Electronic supplementary material
Below is the link to the electronic supplementary material.
Appendices
Choices of graph computations
One way to ask this question is to include a short-answer question that asks “What queries and graph computations do you perform on your graphs?”. However, the terms graph queries and computations are very general and we thought this version of the question could be under-specified. We also knew that participants respond less to short-answer questions, so instead we first asked a multiple-choice question followed by a short-answer question for computations that may not have appeared in the first question as a choice.
In a multiple-choice question, it is very challenging to provide a list of graph queries and computations from which participants can select, as there is no consensus on what constitutes a graph computation, let alone a reasonable taxonomy of graph computations. We decided to select a list of graph queries and computations that appeared in the publications of six conferences, as described in Sect. 2.2. We use the term graph computation here to refer to a query, a problem, or an algorithm.
For each of the 90 papers, we identified each graph computation, if (i) it was directly studied in the paper; or (ii) for papers describing a software, it was used to evaluate the software. We used our best judgment to categorize the computations that were variants of each other or appeared as different names under a single category. For example, we identified motif finding, subgraph finding, and subgraph matching as subgraph matching. When reviewing papers studying linear algebra operations, e.g., a matrix–vector multiplication, for solving a graph problem such as BFS traversal, we identified the graph problem and not the linear algebra operation as a computation.
Finally, for each identified and categorized computation, we counted the number of papers that study it and selected the ones that appeared in at least 2 papers. In the end, we provided the participants with the 13 choices that are shown in Table 10.
Choices of machine learning computations
Similar to graph computation, machine learning computation is a very general term.
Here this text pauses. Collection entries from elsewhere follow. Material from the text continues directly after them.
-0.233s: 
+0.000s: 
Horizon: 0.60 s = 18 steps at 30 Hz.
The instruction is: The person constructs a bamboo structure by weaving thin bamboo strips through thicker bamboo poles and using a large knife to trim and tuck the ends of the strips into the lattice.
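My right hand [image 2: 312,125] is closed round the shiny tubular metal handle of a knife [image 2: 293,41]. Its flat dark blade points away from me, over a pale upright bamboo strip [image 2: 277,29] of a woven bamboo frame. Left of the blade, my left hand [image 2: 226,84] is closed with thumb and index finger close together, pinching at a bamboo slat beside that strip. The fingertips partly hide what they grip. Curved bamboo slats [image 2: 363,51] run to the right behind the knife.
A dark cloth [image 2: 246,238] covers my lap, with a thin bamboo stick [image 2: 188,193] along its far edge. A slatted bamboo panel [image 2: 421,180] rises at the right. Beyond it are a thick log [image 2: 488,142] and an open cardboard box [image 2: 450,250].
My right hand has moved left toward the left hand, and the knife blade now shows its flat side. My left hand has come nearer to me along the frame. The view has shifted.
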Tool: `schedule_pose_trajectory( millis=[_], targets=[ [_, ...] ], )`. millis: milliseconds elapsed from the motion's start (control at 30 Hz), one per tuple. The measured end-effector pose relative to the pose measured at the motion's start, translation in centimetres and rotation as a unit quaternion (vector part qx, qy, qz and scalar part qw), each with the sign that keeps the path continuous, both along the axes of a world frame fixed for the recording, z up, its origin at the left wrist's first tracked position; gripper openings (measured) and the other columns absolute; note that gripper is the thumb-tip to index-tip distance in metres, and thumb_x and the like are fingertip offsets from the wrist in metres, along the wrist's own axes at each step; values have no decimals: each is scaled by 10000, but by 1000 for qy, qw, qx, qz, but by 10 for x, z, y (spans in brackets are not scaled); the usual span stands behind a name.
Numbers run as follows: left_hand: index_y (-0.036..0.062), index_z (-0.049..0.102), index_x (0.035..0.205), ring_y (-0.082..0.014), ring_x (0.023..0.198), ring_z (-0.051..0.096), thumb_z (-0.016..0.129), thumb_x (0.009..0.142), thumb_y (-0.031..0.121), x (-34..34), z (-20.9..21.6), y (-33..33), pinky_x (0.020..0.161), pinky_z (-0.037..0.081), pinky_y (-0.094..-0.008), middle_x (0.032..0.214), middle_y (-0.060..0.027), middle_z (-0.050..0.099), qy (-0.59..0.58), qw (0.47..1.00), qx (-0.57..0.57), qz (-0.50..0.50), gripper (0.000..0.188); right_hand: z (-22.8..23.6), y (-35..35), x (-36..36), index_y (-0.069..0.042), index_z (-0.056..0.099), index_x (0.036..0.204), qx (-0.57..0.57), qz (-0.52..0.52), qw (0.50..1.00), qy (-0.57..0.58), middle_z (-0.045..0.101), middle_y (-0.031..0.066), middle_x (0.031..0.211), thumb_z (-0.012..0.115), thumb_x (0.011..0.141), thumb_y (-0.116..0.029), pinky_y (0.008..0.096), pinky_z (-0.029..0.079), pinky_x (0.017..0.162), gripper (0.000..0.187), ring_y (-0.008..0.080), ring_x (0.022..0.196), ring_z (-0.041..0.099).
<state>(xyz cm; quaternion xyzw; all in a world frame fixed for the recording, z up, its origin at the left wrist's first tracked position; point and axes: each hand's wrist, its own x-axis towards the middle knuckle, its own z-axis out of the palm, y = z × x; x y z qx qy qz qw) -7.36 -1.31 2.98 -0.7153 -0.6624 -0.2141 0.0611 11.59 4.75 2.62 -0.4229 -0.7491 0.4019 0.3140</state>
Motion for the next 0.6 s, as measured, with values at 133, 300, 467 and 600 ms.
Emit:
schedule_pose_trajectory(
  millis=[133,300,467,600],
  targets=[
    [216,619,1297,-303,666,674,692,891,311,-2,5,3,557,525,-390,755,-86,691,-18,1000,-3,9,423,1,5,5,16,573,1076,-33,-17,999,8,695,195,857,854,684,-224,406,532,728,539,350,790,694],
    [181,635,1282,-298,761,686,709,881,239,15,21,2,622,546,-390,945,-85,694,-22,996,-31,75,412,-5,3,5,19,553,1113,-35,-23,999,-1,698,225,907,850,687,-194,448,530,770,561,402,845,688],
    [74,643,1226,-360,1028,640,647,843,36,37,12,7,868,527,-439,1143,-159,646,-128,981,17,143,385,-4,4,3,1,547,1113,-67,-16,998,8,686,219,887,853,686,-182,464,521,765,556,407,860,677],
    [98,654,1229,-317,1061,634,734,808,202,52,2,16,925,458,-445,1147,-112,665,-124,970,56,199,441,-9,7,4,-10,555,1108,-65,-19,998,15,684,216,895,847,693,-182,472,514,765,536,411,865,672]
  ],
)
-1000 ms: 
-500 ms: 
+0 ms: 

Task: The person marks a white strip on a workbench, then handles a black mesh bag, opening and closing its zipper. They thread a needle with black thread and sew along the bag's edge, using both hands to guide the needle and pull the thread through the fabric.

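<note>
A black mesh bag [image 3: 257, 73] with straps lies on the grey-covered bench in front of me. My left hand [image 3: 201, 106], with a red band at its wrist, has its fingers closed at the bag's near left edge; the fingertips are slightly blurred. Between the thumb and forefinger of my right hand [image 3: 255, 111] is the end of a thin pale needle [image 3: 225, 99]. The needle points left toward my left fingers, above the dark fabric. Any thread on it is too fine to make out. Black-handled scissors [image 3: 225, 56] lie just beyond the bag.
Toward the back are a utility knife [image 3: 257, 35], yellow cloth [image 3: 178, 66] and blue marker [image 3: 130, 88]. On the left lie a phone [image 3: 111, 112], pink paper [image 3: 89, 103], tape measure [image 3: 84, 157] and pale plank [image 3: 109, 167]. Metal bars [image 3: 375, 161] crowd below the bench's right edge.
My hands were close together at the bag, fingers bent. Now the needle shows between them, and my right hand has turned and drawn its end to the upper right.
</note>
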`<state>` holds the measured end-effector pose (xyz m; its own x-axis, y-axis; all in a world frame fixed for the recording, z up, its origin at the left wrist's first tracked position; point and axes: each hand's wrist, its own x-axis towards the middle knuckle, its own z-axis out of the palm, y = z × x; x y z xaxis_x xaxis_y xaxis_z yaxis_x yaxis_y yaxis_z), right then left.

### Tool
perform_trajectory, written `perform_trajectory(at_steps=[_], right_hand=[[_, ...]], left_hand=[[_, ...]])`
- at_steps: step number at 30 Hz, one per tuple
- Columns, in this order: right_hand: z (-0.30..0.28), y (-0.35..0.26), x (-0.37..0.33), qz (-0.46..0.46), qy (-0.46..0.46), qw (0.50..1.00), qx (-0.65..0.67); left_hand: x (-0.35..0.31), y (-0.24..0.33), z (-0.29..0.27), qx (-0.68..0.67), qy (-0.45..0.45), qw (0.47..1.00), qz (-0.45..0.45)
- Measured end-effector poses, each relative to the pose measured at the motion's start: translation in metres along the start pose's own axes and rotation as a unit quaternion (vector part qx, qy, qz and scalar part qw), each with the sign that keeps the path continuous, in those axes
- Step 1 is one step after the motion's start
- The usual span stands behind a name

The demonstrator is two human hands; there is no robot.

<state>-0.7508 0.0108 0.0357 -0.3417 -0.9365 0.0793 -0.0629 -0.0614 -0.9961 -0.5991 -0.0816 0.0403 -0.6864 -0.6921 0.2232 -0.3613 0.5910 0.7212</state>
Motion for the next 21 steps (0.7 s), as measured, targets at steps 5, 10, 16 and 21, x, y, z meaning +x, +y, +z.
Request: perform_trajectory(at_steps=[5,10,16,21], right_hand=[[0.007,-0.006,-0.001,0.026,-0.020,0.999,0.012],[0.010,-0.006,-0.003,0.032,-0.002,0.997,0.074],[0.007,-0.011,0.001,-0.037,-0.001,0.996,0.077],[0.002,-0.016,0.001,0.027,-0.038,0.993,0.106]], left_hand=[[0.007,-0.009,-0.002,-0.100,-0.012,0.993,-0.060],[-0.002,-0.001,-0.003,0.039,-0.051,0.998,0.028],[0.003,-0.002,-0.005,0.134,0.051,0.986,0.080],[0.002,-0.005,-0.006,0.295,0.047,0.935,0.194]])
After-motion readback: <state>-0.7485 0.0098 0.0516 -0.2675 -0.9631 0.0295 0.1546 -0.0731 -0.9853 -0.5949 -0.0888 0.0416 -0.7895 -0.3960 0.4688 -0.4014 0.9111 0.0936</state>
Instead of providing a list of ad hoc computations as choices, we reviewed each machine learning computation that appeared in the 90 graph papers we had selected. Specifically, the list of machine learning computations we identified included the following: (i) high-level classes of machine learning techniques, such as clustering, classification, and regression; (ii) specific algorithms and techniques, such as stochastic gradient descent and alternating least squares that can be used as part of multiple higher-level techniques; and (iii) problems that are commonly solved using a machine learning technique, such as community detection, link prediction, and recommendations. We then selected the computations, i.e., high-level techniques, specific techniques, or problems, that appeared in at least 2 papers. As in the graph computations question, we used our best judgment to identify and categorize similar computations under the same name.
Storage in multiple formats
We asked the 33 participants who said that they store their data in multiple formats, which formats they use as a short-answer question. Out of the 33 participants, 25 responded. Their responses contained explicit data storage formats as well as the internal formats of different software. Table 19 shows the number of responses we received for the main formats. A relational database and a graph database format combination was the most popular combination. Other combinations varied significantly, examples of which include HBase and Hive, GraphML and CSV, and XML and triplestore.
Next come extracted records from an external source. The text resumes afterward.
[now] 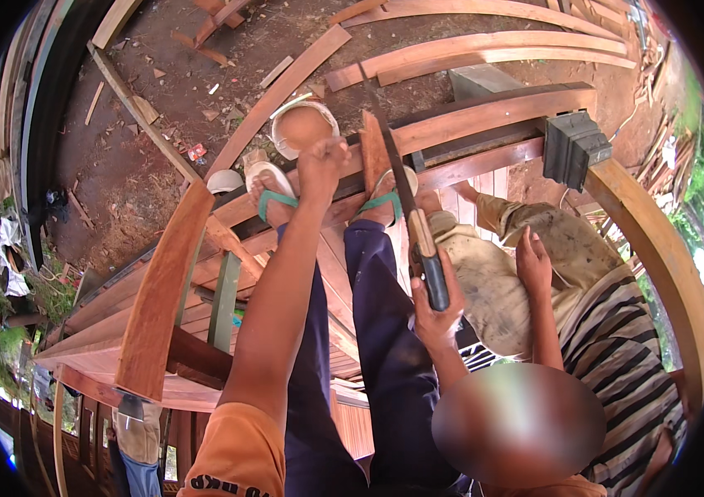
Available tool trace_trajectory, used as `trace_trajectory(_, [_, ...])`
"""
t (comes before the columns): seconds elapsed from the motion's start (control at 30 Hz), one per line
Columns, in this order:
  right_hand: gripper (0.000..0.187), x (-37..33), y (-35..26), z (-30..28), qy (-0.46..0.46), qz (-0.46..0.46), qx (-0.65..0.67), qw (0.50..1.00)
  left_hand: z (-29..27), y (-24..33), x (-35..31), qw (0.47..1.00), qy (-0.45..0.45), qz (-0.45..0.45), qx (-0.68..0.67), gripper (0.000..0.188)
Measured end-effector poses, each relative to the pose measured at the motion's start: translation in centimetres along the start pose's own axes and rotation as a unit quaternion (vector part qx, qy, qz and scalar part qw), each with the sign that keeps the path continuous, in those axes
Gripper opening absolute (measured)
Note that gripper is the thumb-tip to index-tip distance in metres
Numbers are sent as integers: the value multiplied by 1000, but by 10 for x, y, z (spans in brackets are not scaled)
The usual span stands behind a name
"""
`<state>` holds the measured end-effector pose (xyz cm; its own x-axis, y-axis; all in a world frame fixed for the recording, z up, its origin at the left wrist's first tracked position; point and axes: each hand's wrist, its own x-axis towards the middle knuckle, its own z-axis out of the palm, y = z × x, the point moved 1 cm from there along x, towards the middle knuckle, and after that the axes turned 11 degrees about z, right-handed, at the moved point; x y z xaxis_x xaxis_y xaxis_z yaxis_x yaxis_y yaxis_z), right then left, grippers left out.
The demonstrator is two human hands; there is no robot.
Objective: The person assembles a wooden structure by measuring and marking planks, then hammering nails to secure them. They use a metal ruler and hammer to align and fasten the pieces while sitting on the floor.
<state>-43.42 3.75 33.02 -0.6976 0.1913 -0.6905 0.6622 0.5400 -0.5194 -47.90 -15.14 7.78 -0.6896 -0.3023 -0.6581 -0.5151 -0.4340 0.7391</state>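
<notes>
Head view shows you the curved beam running crosswise; the long-bladed tool crosses it, pointing away and slightly left. The bucket sits left. Your right hand grasps the tool's handle; your curled left hand is nearer the bucket, its grip unclear.

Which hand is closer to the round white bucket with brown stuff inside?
Left. The left hand shows at the lower right edge of the white bucket. The right hand is farther below-right, gripping a long dark-bladed tool.
</notes>
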Motion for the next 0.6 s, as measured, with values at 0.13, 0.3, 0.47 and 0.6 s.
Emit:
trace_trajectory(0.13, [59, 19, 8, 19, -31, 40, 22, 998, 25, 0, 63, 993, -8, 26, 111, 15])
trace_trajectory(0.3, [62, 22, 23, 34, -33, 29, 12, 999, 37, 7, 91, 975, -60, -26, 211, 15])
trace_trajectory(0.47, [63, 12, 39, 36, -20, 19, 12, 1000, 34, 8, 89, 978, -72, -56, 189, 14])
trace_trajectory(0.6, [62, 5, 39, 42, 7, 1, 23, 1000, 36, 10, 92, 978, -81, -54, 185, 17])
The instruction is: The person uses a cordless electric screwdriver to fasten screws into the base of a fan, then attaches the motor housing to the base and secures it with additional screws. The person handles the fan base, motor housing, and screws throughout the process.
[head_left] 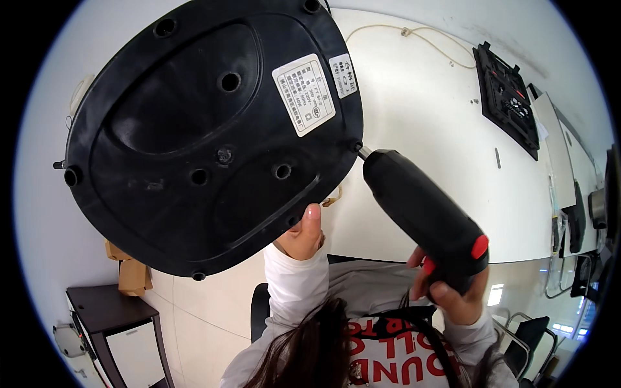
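A large black plastic fan base [162, 123] is held tilted up at the upper left, its underside facing me. Two white labels and several round screw holes show on it. My left hand [303, 238] grips its near edge, thumb in sight and the other fingers hidden behind. In my right hand [459, 299] is a black electric screwdriver [420, 200] with red buttons. Its metal bit [363, 152] meets a hole at the base's right rim. Whether a screw sits in that hole, I cannot tell.
On the white table [414, 103], an open black tool case [511, 97] lies at the far right. A beige cord [381, 27] curls along the back, and a small dark bit [497, 158] lies near the case. A dark cabinet [113, 304] and cardboard boxes [132, 277] stand on the left.
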The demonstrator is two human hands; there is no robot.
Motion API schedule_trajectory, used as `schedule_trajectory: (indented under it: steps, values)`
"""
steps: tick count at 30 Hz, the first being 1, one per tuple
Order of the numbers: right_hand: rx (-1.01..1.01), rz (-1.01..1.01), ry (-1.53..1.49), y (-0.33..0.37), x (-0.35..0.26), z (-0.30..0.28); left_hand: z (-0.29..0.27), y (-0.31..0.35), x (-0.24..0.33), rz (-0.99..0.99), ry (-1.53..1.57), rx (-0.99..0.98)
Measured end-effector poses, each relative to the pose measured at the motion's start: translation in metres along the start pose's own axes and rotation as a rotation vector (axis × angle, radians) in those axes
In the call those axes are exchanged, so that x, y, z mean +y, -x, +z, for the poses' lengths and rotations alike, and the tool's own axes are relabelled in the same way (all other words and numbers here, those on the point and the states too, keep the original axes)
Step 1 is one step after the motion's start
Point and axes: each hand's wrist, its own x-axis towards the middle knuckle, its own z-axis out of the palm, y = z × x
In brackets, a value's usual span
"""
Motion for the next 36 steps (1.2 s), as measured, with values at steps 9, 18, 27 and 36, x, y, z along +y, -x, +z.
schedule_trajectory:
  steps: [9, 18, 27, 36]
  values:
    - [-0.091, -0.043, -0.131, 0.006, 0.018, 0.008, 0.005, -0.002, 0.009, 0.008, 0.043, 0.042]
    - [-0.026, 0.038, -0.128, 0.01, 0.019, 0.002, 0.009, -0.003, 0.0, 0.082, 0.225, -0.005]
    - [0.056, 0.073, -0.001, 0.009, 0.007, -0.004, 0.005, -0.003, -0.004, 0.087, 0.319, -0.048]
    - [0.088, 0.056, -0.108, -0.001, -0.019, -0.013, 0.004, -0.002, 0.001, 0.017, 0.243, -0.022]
Other tables from the survey
Table 20 shows the sizes of graphs we found in user emails and issues. Table 21 shows the number of emails and issues we identified for each specific challenge we discussed in Sect. 3.4.2. Table 22 shows the total number of emails and issues we reviewed for each software product from January to September of 2017. The table also shows the number of commits in the code repositories of each software product during the same period.
Other applications from interviews
Large-Scale Data Integration for Analysis of Turbines: Our interviewee from Siemens described an application that Siemens engineers use to analyze different properties of gas turbines Siemens produces using a knowledge graph. The application emphasized the advantage of using graphs to integrate different sources of corporate data, in this case mainly about where turbines are installed, measurements from the installed turbines’ sensors, and information about maintenance activity on the turbines. The knowledge graph is stored in an RDF engine and engineers ask queries, such as “What is the mean time failure of turbines with coating loss?” through a visual interface where they navigate the different types of nodes in the knowledge graph and express aggregations. The visually expressed queries get translated to SPARQL queries.
Contact Deduplication: One of our interviews was with two engineers from a company called FullContact that manages contact information about individuals by integrating public and manually curated information, which is sold to other businesses. An over 10 B-edge and 4 B-vertex graph models this contact information as follows: nodes represent different pieces of information, such as addresses, phone numbers, and edges between nodes indicate the likelihood that the information belongs to the same individual. The company uses GraphX to run a connected component-like algorithm to finding the contacts that are likely to belong to the same individual.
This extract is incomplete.